Sally Lunn's Historic Eating House & Museum
Sally Lunn's operates from Bath's oldest house, dating to 1482, where you'll find both a working tearoom upstairs and a small museum in the basement.
About Sally Lunn's Historic Eating House & Museum
Sally Lunn's operates from Bath's oldest house, dating to 1482, where you'll find both a working tearoom upstairs and a small museum in the basement. The famous Sally Lunn bun is essentially a large, enriched bread roll that's bigger than your fist, served warm with sweet or savoury toppings like cheese, salmon, or jam. The basement museum reveals Roman foundations, medieval ovens, and the original Georgian kitchen range where these buns were first baked in the 1680s.
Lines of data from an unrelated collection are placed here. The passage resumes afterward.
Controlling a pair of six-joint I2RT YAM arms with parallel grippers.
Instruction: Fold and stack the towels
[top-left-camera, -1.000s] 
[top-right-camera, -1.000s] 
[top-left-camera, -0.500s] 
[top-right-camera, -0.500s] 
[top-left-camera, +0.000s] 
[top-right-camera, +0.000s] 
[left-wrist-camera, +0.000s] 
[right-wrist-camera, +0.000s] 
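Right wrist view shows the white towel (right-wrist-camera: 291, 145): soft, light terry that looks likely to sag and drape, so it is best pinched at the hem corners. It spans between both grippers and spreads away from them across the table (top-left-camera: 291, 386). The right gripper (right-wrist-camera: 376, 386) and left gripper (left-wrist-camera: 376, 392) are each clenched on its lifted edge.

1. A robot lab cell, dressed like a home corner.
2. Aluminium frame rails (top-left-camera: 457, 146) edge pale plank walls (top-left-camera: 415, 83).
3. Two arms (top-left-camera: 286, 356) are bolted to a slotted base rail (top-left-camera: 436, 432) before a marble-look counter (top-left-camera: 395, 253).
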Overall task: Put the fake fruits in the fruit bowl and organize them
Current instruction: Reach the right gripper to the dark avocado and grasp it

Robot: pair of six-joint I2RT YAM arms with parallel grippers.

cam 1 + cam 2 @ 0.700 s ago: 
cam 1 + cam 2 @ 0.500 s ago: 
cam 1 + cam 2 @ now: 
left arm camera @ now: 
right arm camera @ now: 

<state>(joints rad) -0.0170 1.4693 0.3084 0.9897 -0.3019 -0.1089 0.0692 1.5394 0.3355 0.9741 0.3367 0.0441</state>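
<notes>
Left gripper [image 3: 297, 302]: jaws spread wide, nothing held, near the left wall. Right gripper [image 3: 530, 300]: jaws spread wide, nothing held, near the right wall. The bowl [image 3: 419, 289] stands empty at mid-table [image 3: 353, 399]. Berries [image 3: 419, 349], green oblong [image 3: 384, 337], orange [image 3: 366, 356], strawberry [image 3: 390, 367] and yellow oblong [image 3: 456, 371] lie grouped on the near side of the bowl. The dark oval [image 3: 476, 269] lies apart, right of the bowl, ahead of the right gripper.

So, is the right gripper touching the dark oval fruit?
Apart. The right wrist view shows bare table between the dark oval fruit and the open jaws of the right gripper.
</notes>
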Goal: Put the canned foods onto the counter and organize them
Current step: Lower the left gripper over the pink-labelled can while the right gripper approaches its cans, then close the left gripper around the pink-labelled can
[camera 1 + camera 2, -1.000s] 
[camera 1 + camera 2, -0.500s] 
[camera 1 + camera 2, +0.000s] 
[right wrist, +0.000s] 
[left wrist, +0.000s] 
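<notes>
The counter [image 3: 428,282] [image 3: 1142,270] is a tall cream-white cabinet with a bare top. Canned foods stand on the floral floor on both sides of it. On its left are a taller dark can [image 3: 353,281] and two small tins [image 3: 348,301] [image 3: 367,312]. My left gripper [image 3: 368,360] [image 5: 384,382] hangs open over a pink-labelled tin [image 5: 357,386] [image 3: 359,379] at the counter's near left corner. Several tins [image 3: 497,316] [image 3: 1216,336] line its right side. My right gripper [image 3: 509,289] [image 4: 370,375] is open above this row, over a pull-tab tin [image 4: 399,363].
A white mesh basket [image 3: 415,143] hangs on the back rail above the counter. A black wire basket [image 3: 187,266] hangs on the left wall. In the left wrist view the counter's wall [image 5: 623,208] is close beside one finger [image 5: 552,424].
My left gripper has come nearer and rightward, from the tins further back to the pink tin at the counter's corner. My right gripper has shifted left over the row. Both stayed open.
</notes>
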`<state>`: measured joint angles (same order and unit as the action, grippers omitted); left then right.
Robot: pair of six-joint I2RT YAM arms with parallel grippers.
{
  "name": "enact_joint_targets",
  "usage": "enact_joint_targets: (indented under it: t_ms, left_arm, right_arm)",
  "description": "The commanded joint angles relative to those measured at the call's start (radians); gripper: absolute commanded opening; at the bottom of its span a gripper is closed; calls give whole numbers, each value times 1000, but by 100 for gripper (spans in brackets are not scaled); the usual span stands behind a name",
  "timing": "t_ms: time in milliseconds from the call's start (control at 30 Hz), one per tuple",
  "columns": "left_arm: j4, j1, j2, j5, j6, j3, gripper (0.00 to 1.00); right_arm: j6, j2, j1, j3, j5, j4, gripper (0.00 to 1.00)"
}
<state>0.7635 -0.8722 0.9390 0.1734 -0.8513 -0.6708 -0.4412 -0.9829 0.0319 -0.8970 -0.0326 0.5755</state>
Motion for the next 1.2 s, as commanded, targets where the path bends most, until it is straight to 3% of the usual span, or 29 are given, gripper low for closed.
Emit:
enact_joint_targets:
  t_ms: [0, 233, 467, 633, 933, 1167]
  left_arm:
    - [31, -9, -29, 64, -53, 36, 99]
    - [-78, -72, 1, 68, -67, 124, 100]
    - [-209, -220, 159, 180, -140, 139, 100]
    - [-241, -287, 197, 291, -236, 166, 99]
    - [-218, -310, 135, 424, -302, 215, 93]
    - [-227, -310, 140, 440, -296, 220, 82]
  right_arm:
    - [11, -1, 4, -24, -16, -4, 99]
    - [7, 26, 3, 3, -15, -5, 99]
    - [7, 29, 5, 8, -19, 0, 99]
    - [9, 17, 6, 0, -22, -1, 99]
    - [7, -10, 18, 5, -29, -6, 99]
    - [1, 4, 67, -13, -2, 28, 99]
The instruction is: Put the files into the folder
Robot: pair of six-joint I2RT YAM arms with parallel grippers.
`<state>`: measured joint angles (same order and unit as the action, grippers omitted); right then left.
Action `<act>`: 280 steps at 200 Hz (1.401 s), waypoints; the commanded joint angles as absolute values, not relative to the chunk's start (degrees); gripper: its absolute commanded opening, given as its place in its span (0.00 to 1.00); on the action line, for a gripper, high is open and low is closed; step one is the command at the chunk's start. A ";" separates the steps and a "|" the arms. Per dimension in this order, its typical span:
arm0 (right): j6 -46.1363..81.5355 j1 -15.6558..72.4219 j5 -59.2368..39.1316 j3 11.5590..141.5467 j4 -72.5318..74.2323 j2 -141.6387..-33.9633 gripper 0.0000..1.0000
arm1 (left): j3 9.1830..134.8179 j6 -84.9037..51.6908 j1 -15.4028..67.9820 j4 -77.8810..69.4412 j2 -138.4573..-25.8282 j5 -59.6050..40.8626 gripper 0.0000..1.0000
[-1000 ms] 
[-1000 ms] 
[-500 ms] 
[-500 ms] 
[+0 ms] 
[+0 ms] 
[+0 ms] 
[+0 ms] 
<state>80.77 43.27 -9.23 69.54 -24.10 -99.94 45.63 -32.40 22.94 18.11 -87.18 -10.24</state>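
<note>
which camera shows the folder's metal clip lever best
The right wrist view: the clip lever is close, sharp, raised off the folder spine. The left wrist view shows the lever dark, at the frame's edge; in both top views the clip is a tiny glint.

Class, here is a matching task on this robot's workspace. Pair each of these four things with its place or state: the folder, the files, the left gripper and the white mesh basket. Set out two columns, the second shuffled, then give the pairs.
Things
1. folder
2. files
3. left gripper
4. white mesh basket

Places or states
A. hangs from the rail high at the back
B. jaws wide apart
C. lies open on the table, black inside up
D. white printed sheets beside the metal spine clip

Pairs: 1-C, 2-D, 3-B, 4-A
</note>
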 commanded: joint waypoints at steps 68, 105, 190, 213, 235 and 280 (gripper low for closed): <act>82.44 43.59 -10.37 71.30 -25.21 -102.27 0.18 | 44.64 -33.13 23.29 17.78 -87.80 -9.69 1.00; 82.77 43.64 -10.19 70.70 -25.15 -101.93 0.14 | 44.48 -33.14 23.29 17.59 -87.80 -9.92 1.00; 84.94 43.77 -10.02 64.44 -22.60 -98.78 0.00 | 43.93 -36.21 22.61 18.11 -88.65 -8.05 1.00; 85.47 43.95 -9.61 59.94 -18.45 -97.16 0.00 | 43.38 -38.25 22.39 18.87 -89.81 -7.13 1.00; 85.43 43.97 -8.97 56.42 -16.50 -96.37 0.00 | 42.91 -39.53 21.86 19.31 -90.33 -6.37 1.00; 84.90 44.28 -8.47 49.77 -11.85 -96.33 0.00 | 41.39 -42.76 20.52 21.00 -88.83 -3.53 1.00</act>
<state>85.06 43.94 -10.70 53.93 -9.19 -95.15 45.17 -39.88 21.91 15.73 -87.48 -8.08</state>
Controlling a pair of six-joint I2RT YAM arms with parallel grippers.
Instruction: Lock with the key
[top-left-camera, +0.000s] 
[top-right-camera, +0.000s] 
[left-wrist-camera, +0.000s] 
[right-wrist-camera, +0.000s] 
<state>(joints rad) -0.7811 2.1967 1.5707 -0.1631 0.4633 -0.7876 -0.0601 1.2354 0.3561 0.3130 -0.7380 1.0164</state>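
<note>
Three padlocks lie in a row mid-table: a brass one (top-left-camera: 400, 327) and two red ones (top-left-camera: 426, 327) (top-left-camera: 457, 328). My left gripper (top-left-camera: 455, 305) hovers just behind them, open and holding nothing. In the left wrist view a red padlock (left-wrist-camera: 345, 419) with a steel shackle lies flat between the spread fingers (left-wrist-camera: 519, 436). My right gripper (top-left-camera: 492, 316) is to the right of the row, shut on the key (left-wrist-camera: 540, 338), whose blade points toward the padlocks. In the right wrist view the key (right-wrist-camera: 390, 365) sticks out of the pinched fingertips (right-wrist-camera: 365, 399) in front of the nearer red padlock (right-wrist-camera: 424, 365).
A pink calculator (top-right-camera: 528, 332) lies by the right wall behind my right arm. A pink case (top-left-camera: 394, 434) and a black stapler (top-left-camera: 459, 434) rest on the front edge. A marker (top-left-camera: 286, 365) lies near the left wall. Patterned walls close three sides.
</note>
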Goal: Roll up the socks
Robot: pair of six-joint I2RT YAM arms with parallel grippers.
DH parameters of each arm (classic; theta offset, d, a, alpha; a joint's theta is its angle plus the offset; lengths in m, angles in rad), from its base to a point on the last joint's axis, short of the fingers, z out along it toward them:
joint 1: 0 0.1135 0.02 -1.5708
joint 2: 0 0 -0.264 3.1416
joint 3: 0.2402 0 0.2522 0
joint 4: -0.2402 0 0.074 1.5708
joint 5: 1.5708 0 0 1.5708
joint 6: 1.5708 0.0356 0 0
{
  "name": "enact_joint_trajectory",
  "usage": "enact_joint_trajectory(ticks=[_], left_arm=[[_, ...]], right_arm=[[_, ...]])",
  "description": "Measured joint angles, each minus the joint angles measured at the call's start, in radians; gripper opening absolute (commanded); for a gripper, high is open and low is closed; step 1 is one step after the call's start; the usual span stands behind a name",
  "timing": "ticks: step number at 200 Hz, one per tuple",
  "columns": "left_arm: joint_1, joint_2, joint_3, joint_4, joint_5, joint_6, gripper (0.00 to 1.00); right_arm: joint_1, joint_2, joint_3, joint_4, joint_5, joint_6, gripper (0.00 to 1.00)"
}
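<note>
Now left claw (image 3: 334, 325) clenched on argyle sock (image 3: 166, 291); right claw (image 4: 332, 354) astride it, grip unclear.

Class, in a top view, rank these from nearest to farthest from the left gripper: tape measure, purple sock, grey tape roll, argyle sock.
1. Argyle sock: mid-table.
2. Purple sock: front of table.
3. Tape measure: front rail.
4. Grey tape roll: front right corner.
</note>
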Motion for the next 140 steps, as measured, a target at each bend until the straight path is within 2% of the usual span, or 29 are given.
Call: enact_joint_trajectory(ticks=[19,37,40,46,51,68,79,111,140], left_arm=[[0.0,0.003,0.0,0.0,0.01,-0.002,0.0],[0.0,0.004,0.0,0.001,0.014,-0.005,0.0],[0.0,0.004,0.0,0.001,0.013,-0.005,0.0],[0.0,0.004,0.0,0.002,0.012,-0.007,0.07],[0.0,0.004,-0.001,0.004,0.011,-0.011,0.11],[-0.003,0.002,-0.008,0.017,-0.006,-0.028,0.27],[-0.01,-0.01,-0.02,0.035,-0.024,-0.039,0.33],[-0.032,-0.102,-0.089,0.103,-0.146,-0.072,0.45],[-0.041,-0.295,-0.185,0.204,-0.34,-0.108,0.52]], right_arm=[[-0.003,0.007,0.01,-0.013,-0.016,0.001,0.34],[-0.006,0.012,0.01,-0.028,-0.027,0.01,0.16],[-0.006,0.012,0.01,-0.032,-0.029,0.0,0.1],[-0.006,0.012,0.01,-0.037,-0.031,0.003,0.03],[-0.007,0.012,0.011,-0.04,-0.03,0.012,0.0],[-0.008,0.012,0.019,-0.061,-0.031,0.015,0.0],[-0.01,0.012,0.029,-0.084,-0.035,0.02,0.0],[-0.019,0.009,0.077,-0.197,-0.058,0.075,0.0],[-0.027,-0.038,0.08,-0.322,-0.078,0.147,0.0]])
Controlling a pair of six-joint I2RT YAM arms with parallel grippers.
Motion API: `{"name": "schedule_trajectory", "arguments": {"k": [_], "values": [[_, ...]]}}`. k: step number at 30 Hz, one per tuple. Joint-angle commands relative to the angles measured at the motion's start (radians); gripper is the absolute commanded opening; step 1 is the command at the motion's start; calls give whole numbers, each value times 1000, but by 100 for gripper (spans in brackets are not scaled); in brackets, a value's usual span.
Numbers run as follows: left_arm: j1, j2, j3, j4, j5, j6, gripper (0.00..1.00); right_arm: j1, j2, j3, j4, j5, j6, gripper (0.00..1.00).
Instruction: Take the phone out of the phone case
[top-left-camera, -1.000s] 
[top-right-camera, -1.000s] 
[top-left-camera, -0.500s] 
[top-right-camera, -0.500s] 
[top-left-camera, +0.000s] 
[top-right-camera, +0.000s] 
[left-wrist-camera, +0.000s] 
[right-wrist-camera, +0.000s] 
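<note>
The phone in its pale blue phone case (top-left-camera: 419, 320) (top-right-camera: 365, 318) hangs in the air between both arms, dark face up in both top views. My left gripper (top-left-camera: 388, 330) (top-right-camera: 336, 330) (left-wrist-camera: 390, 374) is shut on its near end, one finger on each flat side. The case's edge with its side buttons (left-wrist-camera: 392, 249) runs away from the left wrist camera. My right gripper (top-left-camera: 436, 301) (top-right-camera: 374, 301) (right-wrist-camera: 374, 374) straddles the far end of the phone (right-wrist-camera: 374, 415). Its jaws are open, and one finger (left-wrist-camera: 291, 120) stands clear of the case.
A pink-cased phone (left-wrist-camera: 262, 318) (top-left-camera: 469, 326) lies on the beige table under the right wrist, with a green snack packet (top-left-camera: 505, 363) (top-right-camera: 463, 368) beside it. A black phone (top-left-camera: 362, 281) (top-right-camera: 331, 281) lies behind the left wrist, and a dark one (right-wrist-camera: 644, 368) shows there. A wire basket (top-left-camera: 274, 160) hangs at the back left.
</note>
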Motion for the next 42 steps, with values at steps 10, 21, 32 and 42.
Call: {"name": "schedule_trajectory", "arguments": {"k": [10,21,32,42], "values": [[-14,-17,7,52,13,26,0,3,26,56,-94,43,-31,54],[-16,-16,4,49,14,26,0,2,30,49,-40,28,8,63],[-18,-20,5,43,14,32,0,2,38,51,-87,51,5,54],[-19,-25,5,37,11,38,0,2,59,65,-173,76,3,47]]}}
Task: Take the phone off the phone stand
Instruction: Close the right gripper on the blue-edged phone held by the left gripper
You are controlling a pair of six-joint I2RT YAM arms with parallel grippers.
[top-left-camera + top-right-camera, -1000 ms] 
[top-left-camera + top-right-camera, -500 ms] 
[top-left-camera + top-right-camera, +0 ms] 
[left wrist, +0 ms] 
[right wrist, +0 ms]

The experience feels like eating in someone's centuries-old home because that's exactly what you're doing. Upstairs, the tearoom spreads across low-ceilinged rooms with uneven floors and tiny windows. Downstairs, the museum part takes about 15 minutes to explore: you'll peer at excavated Roman stones, see the massive bread ovens built into medieval walls, and read about Sally Lunn herself (though historians debate whether she actually existed).
Honestly, it's touristy but genuinely atmospheric. The buns cost around £8-12 depending on toppings and they're filling enough to share, though most people don't realize this and order one each. The museum entry is free with any food purchase, otherwise it's £3. Skip the full afternoon tea (overpriced at £25) and just get a bun with butter or cheese. The queue moves faster than it looks because turnover is quick.